Another pattern is soon established. After our 650m climb, we have to descend again. Our steep path takes us through forest, towards the village of Bionassay. We by-pass most of the village, but not before learning that the glacier that hangs above it – Glacier de Bionassay – had killed 200 people in 1892. The glacier had collapsed, and a huge chamber of meltwater trapped beneath the ice had catastrophically flooded the valley, wiping out the lower village of Bionnay. Today the glacier has retreated considerably, and looks more picturesque than dangerous.
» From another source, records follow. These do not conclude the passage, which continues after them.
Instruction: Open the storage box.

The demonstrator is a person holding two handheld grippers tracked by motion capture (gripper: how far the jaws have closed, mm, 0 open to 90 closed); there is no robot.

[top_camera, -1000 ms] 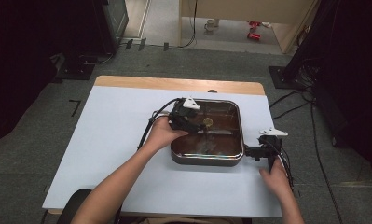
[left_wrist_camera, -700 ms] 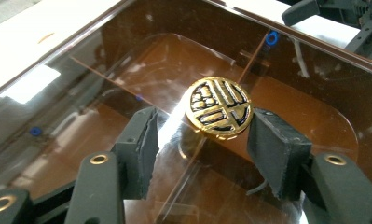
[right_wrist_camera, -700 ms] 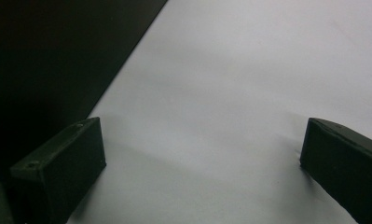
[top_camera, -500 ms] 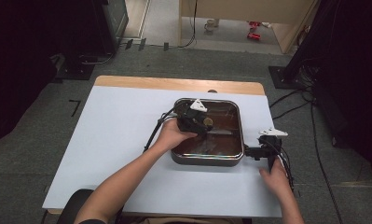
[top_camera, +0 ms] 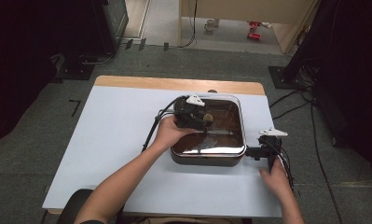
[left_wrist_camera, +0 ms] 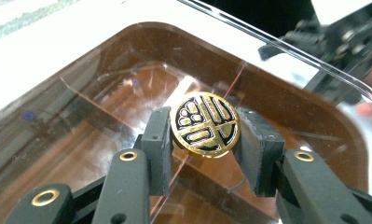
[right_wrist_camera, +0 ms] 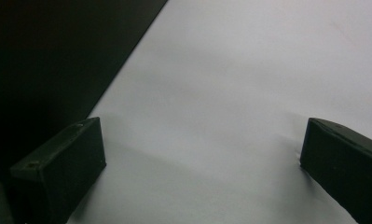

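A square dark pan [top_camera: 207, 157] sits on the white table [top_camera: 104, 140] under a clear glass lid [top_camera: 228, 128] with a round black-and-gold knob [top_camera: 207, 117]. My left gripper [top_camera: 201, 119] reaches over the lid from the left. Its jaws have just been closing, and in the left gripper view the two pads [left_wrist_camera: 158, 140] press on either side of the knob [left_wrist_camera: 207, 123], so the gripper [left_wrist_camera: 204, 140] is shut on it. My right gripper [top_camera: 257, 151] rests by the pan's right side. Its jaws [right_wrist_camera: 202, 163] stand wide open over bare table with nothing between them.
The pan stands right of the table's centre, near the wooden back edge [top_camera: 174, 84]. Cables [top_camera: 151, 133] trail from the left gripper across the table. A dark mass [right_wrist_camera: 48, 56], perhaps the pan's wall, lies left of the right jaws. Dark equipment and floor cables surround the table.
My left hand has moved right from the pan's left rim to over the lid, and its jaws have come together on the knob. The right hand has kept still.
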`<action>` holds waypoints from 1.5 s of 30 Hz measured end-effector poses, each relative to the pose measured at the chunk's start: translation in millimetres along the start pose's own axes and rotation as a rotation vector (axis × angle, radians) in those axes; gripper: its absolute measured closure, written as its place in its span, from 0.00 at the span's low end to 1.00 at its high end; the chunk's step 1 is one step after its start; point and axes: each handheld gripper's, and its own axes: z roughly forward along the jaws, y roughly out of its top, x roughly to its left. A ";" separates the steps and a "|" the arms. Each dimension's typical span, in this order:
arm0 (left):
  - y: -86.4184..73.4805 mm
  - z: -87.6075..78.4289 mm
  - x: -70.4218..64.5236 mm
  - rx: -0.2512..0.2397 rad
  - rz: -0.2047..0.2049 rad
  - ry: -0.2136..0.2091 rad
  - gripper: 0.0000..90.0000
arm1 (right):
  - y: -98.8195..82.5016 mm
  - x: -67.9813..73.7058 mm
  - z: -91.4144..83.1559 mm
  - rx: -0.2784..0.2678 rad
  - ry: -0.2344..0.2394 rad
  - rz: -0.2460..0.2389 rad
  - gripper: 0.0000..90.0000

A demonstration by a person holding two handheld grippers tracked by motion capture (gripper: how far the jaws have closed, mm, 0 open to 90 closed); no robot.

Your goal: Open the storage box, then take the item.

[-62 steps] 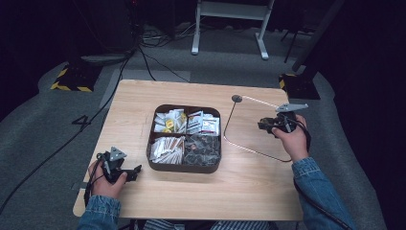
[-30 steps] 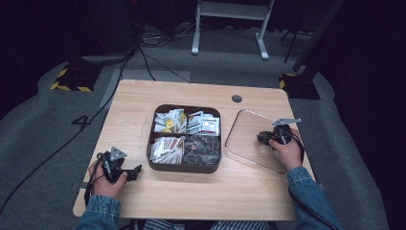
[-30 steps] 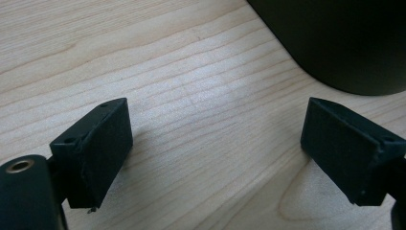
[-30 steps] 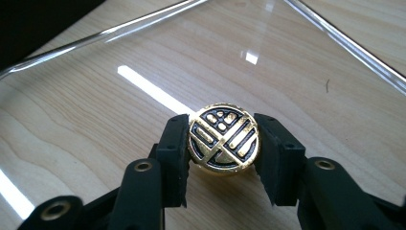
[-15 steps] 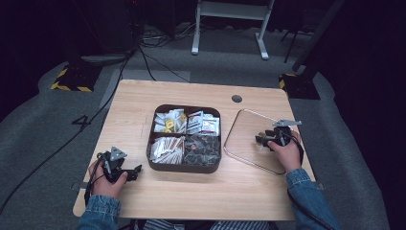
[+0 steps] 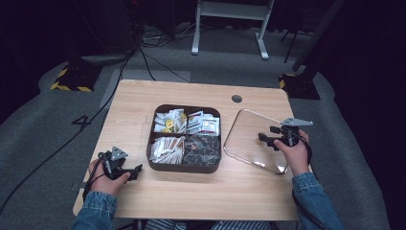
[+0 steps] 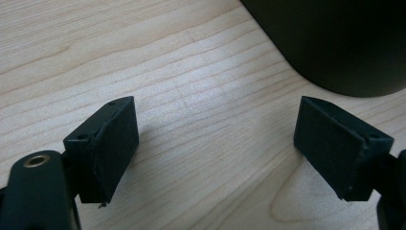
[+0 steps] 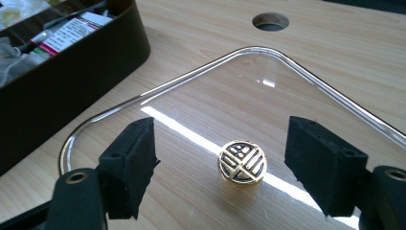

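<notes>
With the right gripper (image 8: 220, 177) jaws just opened wide apart, the round gold knob (image 8: 242, 162) of the clear glass lid (image 8: 306, 120) sits untouched dead-centre between them.

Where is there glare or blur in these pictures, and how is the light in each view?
Right gripper view: a bright streak of glare crosses the glass lid beside its gold knob, which is sharp. Left gripper view: even light on the table; the dark box looks soft. High view: table lit, surroundings dark.
</notes>
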 end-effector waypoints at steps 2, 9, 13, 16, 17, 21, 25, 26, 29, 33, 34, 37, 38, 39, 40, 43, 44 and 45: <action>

[View towards the Glacier de Bionnassay] 
We soon have a minor water issue of our own. A couple of days of rain have swollen the Torrent de Bionnassay, which we have to cross. Nikita would normally ford this without difficulty, but Julie decides that’s not possible today. It’s no problem for us, as there’s a footbridge. However that’s too narrow for a fully-laden mule, and Julie isn’t sure Nikita will happily cross the bridge, even if we take off her whole load. We try it regardless, and our brave mule – after considerable encouragement – trots quickly across the narrow bridge. She looks as though she’s holding her breath, like a child accepting a dare.

Once we’ve re-loaded Nikita we climb out of the valley, then up, down and around more hillsides. Our views now open out to the south-west, where there are some impressive distant mountains. But we’re heading south-east, up towards even higher mountains. And towards our next glacier – Glacier du Miage – part of which sits high above our first night’s accommodation. Of course there’s a climb involved, some 350m, and we’re both late and tired as we reach Refuge de Miage.

[Our weary group approaching Refuge de Miage] 
Clouds have descended on the mountains, so we make do with the lesser rewards of rushing water, chirping marmots, and green, flower-laden slopes. And did I mention warm showers, soft beds and cold beers? We’ve survived our first day on the TMB. So far so good!